Não sei o que levou Kubrick atrás desse tópico, se compreender a qualidade da dentição da época foi um fator determinando na escalação do elenco ou coisa do tipo. Em Os dentes falsos de George Washington, Robert Darnton explica que dores de dentes não só são comuns na época, como assunto onipresente nas correspondências entre familiares e amigos - o século foi o auge do açúcar, do qual o Brasil, na sua sina de viver sempre no embalo de ciclos econômicos finitos, era o maior exportador do mundo. E o açúcar cobra seus custos. O próprio Washington perdeu seus dentes e precisou usar uma dentadura de madeira. Não é de se estranhar que Tiradentes fosse tão popular na Vila Rica do final daquele século, já que um bom tira-dentes era coisa difícil de se encontrar.
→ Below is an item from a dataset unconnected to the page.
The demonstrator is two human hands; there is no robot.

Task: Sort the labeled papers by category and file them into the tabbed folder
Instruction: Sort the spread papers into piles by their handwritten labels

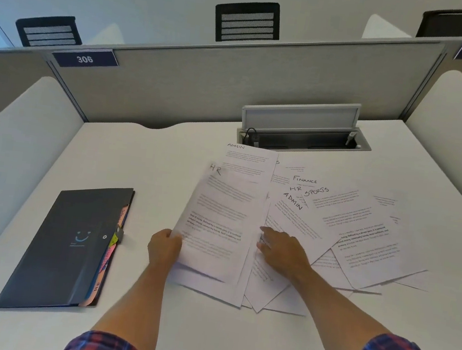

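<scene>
My left hand (163, 246) grips the lower left edge of a sheet headed HR (220, 220), lifted a little and blurred. My right hand (280, 249) lies flat with spread fingers on the fanned pile of papers (362, 234). Headings ADMIN, FINANCE, HR and SPORTS show on the sheets. One ADMIN sheet (247, 159) lies at the back, partly under the HR sheet. The dark tabbed folder (67, 245) lies shut on the left of the desk, with coloured tabs sticking out of its right edge, one reading HR.
The white desk (143, 164) has grey partition walls behind and white dividers at both sides. An open cable box (301, 139) with a raised lid sits at the back, just beyond the papers. Signs read 306 and 305. Black chairs stand behind the partition.
</scene>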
E Carlota Joaquina, uns quarenta anos adiante, notoriamente perdeu os dentes e os trocou por substitutos de porcelana.
No final das contas, toda essa pesquisa para determinar o nível de saúde bucal do meu espadachim e formar, na cabeça do leitor, uma figura digna de um galã de cinema dos anos cinquenta (em que pese toda a carga pós-moderna intencional que isso possa acarretar). Pois que sim, algumas as pessoas escovavam os dentes no século XVIII, com escovas de cabo de madeira ou metal, e cerdas de pelo duro de camelo ou cavalo - a foto que ilustra este post é de uma escova de dentes inglesa data de 1794, por exemplo. Ainda que toda essa pesquisa e tempo gasto tenha se resumido, no meu livro, a não mais que uma rápida menção, feita de passagem, não maior que uma linha. É a vida.